Comment se prépare-t-on à vivre des événements aussi intenses ? "Pour la première grossesse, je me suis préparée en suivant des cours à distance avec ma sage-femme, car c’était la période Covid. Pour la deuxième, j’ai aussi pu bénéficier des conseils d’une spécialiste en haptonomie, qui m’a vraiment donné des clefs pour aider le bébé à descendre. Grâce à cela, je n’ai presque pas lutté contre les contractions. Je cherchais plutôt à les accompagner, en me répétant sans cesse au moment de l’expulsion : « Il ne faut pas pousser, laisse ton corps faire ». J’ai ainsi pu constater l’impressionnante puissance de mon organisme", se souvient la trentenaire.
Recommanderait-elle à d’autres femmes d’accoucher à domicile ? "Je pense d’abord que c’est un projet qui doit venir de soi-même et correspondre à notre personnalité. Par exemple, si une future mère est complètement stressée à l’idée d’accoucher à domicile, il vaut mieux qu’elle le fasse dans une maternité. Pour moi, la clef d’un accouchement réussi réside surtout dans le choix d’un environnement qui déclenche la production d’ocytocine", estime Eve.
"Avant de se décider sur le projet de naissance, je conseille également aux couples de bien se renseigner* sur la réalité de l’accouchement à domicile et sur la manière dont le corps fonctionne pendant le travail. On avait beaucoup étudié la question avec mon mari pendant mes deux grossesses, en regardant notamment des formations sur Internet."

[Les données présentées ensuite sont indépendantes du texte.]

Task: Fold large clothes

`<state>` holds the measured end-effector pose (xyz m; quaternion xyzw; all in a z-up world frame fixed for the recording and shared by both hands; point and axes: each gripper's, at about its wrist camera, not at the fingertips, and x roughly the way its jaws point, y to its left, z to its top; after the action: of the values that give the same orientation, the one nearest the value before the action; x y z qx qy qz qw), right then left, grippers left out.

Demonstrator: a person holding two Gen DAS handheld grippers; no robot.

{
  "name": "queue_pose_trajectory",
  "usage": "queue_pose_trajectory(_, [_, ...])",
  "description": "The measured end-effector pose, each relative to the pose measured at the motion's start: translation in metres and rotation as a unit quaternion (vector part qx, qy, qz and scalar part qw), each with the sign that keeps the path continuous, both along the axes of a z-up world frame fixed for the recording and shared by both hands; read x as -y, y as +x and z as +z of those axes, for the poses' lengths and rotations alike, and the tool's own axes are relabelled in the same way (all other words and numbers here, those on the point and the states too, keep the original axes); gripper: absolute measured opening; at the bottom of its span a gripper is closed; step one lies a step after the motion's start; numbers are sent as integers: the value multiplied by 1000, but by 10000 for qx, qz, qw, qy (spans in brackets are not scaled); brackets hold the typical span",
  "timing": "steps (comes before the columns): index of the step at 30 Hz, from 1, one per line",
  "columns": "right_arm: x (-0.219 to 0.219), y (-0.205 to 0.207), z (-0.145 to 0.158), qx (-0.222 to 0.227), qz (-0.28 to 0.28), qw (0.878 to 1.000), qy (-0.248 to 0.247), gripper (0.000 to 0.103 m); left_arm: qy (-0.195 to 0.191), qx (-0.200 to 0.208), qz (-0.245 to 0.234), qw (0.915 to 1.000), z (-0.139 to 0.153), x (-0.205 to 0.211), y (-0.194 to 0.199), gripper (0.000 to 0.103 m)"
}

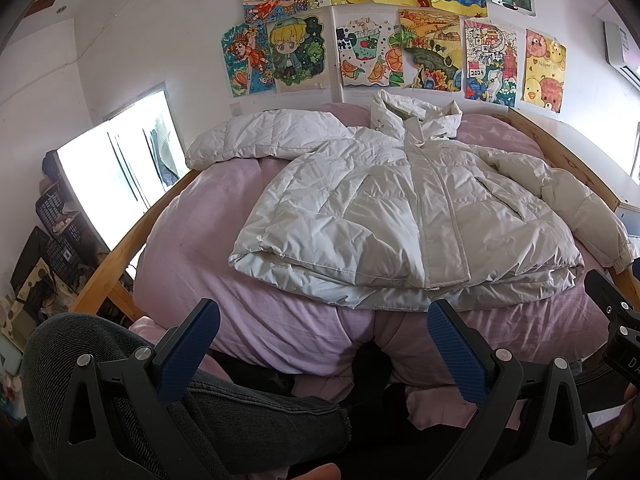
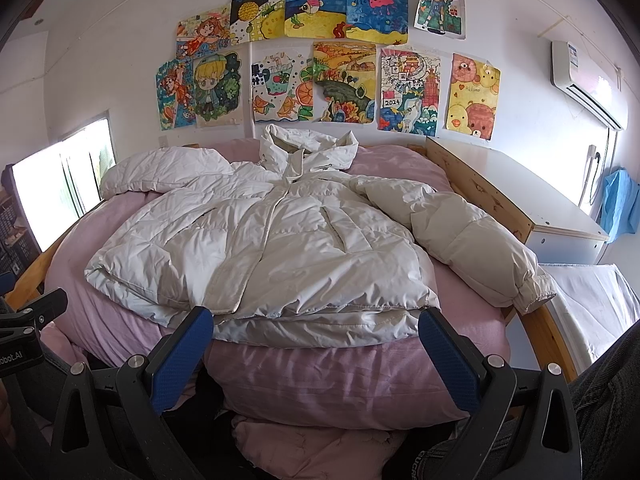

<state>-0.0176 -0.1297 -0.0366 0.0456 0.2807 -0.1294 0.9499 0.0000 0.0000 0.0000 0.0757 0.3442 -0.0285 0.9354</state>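
Observation:
A white hooded puffer jacket [image 1: 404, 208] lies front up on a pink quilt [image 1: 224, 280], hood towards the wall, one sleeve spread to the left and one down the right side. It also shows in the right wrist view [image 2: 264, 248]. My left gripper [image 1: 322, 320] is open and empty, held just short of the jacket's hem. My right gripper [image 2: 316, 328] is open and empty, its fingertips at the hem's near edge. The right gripper's body shows at the right edge of the left wrist view [image 1: 616, 312].
The bed has a wooden frame [image 2: 480, 192] on both sides. A white cabinet [image 2: 532, 208] stands to the right, a bright window [image 1: 116, 172] and crates to the left. Drawings [image 2: 320, 52] cover the wall. The person's legs in dark jeans [image 1: 120, 392] are below the grippers.

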Motion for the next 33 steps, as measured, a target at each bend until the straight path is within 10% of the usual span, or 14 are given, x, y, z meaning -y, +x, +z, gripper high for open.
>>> queue_pose_trajectory(33, [1, 4, -2, -132, -289, 9995, -53, 103, -110, -125, -96, 9998, -2, 6, 3, 102])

"Je rêve maintenant d’accoucher de mon troisième enfant à la maison !"
Précisons pour finir que même si la médicalisation des deux accouchements a été minime, les parcours d’Eve et de Yao ont quand même été légèrement épaulés par l’hôpital. "Au septième mois de ma première grossesse, je me suis inscrite à la maternité afin d’avoir un dossier déjà prêt au cas où il y aurait un souci (transfert, prématurité...)", détaille Eve. "Pour mon deuxième accouchement, j’ai dépassé le jour de mon terme. Je me suis donc rendue à la maternité pour faire un contrôle et j’ai accepté qu’on me fasse un décollement des membranes afin d’éviter le déclenchement", indique-t-elle.
"Si je retombe enceinte, je rêve maintenant d’accoucher de mon troisième enfant à la maison !", conclut pour finir notre héroïne avec enthousiasme.
* En juin 2020 et en avril 2023.
* La condition obligatoire pour pouvoir accoucher à domicile est de résider à une distance raisonnable de la sage-femme et d’une maternité.
* Le CDAAD est une association d’usagers qui accompagne très bien dans cette réflexion.